By Jackie Horne and Rashmi Kumar
The United States is shaking up its development finance model to issue a direct challenge to China’s use of economic power to underpin its growing ascendency on the world stage.
David Bohigian, executive vice-president of US development finance agency Overseas Private Investment Corp (OPIC), told GlobalMarkets that its expanded budget, remit and re-organisation would create the modern equivalent of the 20th century’s Marshall Plan, which financed Europe’s reconstruction after World War II.
“What’s revolutionary will be the private sector, development finance agencies and governments all working together on a scale the world has never seen,” he said. “It’s going to be all about leveraging private sector capital.”
The re-organisation will create the International Development Finance Corp (IDFC), with an expanded budget of $60bn, up from $29bn. Bohigian said private sector investment was typically catalysed on a 2:1 ratio, potentially unlocking tens of billions more dollars. The agency will also be able to invest in equity for the first time, enabling it to share a project’s risks and rewards.
More importantly, it has signed agreements with its Japanese and Australian peers and is negotiating one with India. Bohigian envisaged that once the IDFC was formally up and running in about a year, the agencies could create synergies by sharing their project pipelines and financing structures.
This is what developing countries have long craved. Speaking at the Institute of International Finance conference, former Nigerian finance minister Ngozi Okonjo-Iweala said the sector did not deliver because it was too fragmented, with scores of agencies all operating different templates.
Rather than criticise China’s Belt and Road Initiative (BRI) directly, Bohigian suggested five key factors countries needed to consider to ensure they were aware of a project’s “lifetime costs” rather than just its up-front ones. He listed these as: will the project erode sovereignty; does it meet world class environmental standards; will local labour be deployed to enhance a country’s skill set; is the procurement process transparent; and is the project being built to last?
He added that competition between agencies would be good for countries if they all operated within these parameters, adding that good projects created a halo effect, bringing in even more investment.
China’s vice-minister of finance, Zou Jiayi, countered that BRI was “different from the Marshall Plan”. She said: “It’s a development initiative based on market forces and mechanism in line with market rules.”
She emphasised that projects needed to be cost-effective and affordable for the countries in question. She also underlined that the Chinese government attached a lot of importance to debt sustainability. “We are the creditor and stakeholder so it’s our money,” she added.

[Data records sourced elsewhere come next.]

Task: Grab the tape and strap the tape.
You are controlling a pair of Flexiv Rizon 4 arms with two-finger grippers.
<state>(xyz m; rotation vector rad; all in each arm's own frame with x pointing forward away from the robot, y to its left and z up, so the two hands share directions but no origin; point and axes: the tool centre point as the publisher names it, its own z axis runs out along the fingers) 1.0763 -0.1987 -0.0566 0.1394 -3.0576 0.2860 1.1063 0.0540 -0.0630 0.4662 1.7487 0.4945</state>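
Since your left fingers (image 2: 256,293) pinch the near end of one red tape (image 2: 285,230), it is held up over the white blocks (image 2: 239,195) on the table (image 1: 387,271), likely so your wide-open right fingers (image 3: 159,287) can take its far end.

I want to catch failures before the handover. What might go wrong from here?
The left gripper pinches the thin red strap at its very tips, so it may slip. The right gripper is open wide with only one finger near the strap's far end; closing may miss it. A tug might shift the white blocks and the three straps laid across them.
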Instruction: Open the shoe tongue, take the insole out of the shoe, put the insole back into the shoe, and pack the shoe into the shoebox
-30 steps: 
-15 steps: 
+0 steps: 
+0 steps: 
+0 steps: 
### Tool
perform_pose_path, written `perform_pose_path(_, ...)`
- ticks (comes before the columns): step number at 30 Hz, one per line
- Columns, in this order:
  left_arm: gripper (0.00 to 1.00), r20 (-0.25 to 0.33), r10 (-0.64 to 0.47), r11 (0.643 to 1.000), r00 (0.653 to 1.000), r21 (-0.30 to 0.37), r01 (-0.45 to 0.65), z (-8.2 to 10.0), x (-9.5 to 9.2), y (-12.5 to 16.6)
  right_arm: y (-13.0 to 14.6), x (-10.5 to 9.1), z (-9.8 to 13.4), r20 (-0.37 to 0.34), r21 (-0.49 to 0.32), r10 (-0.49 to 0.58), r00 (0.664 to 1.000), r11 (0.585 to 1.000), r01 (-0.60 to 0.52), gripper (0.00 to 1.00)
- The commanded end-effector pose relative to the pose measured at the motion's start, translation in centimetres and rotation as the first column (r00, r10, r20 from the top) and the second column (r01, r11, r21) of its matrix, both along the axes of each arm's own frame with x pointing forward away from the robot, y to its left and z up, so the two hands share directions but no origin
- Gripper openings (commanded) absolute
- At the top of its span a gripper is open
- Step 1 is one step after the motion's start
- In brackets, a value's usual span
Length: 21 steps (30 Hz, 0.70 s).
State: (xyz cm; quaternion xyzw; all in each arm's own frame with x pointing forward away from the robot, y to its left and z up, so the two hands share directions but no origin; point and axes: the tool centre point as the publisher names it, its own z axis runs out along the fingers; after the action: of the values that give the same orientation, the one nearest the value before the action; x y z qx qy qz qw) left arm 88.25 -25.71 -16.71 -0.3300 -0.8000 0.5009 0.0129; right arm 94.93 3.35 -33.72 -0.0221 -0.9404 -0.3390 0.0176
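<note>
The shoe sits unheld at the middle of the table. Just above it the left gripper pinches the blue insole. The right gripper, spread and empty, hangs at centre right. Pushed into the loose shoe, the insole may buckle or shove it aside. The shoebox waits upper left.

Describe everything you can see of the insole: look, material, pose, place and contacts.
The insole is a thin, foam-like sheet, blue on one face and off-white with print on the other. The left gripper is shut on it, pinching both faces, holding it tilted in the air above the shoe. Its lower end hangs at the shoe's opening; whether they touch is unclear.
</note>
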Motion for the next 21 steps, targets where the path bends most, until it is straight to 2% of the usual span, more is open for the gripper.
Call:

Zou said the central government was improving BRI by strengthening its macro supervision of debt sustainability issues, while continuing to allow it to be financed in a “decentralised and commercial way” through lenders such as the state-owned China Development Bank.
Michael Ellam, global head of public sector banking at HSBC, said the US initiative could be driven by commercial as well as geopolitical goals. “Lots of emerging market cities are looking to take a ‘second mover advantage’ and leapfrog older technology, so it could mean financing smart city technology built by the US tech firms.”